If the lure of celebrity-compiled mix-CDs has dimmed of late, blame an avalanche of terminally dull produce endorsed by musos/actors/DJs/writers with suspect music buff credentials. At this rate, it can only be a matter of months before the likes of Pete Doherty’s Down & Dirty Dope Anthems (‘Cocaine’ by J.J. Cale, Springsteen’s ‘Stolen Car’ and so on) and George Bush’s Ipod Icons (the whole of Lift To Experience’s Texas-Jerusalem Crossroads, Manowar’s ‘Fighting The World’ etc) hit the shelves already groaning under the weight of similarly turgid turkeys.
If there’s a project capable of proving that the concept still carries value other than monetary, it’s this titanic 35-track helping of hip sounds from Jarvis Cocker and Pulp chum Steve Mackey. Ranging from the Moondog’s heavenly harp recital ‘Pastoral’ to the Birthday Party’s raving mad ‘Release The Bats’, a blast of berserk swamp-blues from the days when Nick Cave was more likely to set fire to pianos than sit at one for a spot of serenading, the thrills offered by this Trip are more plastic than lysergic. Or at least it’s probable that Cocker and Mackey had to plough through acres of charity shop vinyl to unearth this treasure chest of compelling curios (Elton Motello’s crazed glam stomp ‘Jet Boy Jet Girl’, pub-blues belter Johnny Wakelin’s chant-powered Rumble In The Jungle commemoration ‘In Zaire’, Suicide man Alan Vega’s lethargic lunge at rockabilly on ‘Jukebox Baby’), curious covers (OMD going cut-price Kraftwerk on Velvet Underground’s ‘Waiting For The Man’) and genuine gems (The uneasy truce between a fragile folk ballad and unrelenting rhythm track on Bob Lind’s ‘Cool Summer’, Arlo Guthrie’s incredible folk-blues fusion of Fred Neil, Bob Dylan and Nick Drake’s Bryter Layter on the haunting ‘I’m Going Home’, the potent bargain-bin psychedelia of 'Flashing Light' by Screaming Lord Sutch).

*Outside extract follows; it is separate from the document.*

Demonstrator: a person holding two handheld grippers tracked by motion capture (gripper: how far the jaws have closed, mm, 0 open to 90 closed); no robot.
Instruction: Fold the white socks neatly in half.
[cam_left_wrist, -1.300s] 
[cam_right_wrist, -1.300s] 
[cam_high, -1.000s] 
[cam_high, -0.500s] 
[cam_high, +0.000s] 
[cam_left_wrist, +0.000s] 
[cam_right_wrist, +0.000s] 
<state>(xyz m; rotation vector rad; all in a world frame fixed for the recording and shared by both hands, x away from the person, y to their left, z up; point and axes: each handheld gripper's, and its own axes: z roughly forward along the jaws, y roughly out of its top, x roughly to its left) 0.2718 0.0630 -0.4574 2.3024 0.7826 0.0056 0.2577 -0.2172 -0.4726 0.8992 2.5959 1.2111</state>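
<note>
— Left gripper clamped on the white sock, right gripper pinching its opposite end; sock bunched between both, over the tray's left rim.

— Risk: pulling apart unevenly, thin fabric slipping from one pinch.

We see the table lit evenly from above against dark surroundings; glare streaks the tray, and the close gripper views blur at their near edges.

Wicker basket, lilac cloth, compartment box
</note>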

It’s not all submerged in obscurity, though, as the Beach Boys pop in with the sublime ‘Feel Flows’, Jonathan Richman takes a wrong turn en route to Zion and ends up with an ‘Egyptian Reggae’ and The Fall go funky on the superlative-exhausting ‘Lost In Music’. There’s not a duff track in the bunch, although reactions to Sonny Bono’s square anti-drugs sermon ‘Pammies On A Bummer’ will vary depending on the recipient's kitsch-stomaching abilities.

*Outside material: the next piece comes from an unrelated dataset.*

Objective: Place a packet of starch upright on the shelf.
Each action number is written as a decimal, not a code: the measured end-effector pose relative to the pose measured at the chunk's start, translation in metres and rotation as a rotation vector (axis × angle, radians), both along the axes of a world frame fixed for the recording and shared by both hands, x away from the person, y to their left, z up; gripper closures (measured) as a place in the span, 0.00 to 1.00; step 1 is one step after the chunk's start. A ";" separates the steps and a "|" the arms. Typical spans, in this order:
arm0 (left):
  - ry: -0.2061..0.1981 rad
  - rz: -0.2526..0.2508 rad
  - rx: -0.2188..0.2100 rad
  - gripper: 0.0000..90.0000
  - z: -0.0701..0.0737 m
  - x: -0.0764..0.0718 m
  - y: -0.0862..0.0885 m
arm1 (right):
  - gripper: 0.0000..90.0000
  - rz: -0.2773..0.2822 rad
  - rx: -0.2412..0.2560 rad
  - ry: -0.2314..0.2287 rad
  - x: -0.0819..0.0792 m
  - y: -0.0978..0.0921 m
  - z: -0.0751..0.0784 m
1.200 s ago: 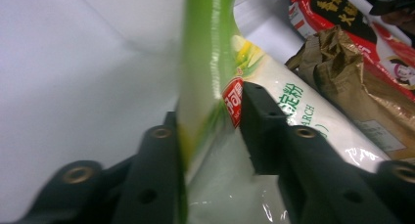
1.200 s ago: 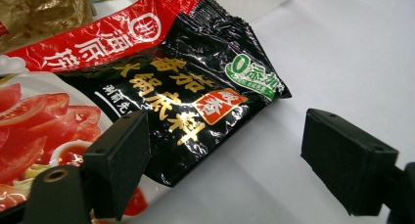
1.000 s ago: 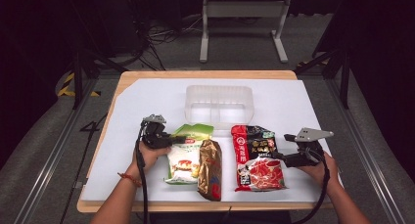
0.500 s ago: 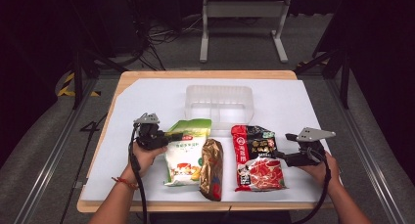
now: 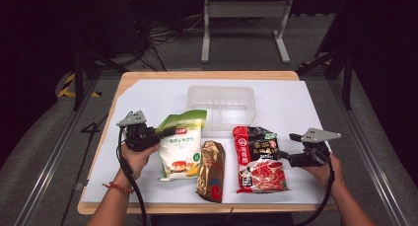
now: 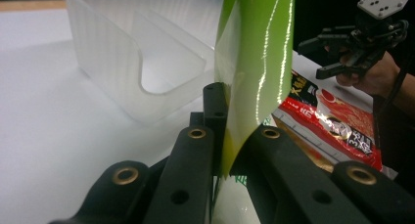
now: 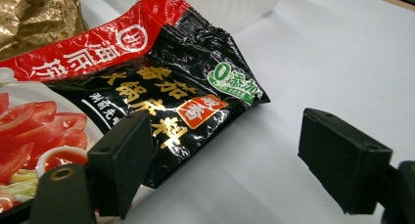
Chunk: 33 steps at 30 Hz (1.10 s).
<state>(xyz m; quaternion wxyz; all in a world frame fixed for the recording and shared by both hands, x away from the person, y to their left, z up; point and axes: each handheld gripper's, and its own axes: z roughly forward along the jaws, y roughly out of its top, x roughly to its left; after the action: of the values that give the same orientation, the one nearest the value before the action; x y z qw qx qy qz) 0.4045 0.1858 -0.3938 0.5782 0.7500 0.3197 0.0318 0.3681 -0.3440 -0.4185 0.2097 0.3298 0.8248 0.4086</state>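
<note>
The left gripper view shows what the high view cannot: the left gripper [image 6: 230,150] has its fingers clamped on the lower edge of the green pouch [image 6: 254,53], whose top stands lifted off the bench [image 5: 148,95]. From above, that pouch [image 5: 180,144] lies at 9 o'clock of the gold pouch [image 5: 211,170], below the clear tray [image 5: 224,105]. The right gripper [image 7: 225,160] holds its fingers wide, one over the red-and-black packet [image 7: 147,82], pointing toward 9 o'clock, hand low on the bench.
</note>
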 end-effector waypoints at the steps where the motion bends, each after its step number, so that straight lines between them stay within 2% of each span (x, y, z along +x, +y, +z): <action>1: -0.012 0.001 -0.007 1.00 0.002 -0.001 0.001 | 0.23 -0.001 0.000 -0.002 0.000 0.000 0.000; 12: -0.121 0.058 -0.054 1.00 0.021 -0.017 0.008 | 0.24 -0.023 0.014 -0.007 0.000 -0.004 0.001; 18: -0.165 0.083 -0.050 1.00 0.030 -0.024 0.008 | 0.24 -0.024 0.018 -0.005 0.000 -0.005 0.001; 25: -0.193 0.135 -0.073 1.00 0.039 -0.029 0.017 | 0.24 -0.037 0.034 -0.024 -0.001 -0.010 0.004; 28: -0.202 0.137 -0.082 1.00 0.042 -0.030 0.017 | 0.24 -0.041 0.036 -0.023 -0.001 -0.011 0.004; 33: -0.223 0.131 -0.121 1.00 0.055 -0.032 0.009 | 0.24 -0.050 0.044 -0.015 0.000 -0.012 0.003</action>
<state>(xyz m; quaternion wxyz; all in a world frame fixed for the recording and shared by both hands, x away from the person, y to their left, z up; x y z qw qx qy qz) 0.3723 0.1944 -0.3384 0.6508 0.6832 0.3033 0.1333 0.3678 -0.3558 -0.4156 0.2189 0.3518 0.8055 0.4237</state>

The proceedings flag during the last fifth of this 2-hour ride, but it’s unavoidable as even a track as razor-sharp as Dion’s fluid jazzbo rendition of Hendrix’s ‘Purple Haze’ can’t help sounding a bit blunt next to the nightmarish portrayal of urban squalor on ‘Beasley Street’, punk-poet John Cooper Clarke’s jaw-dropping 1980 update of Dylan’s ‘Desolation Row’, the most colossal performance here and easily worth the price of admission alone.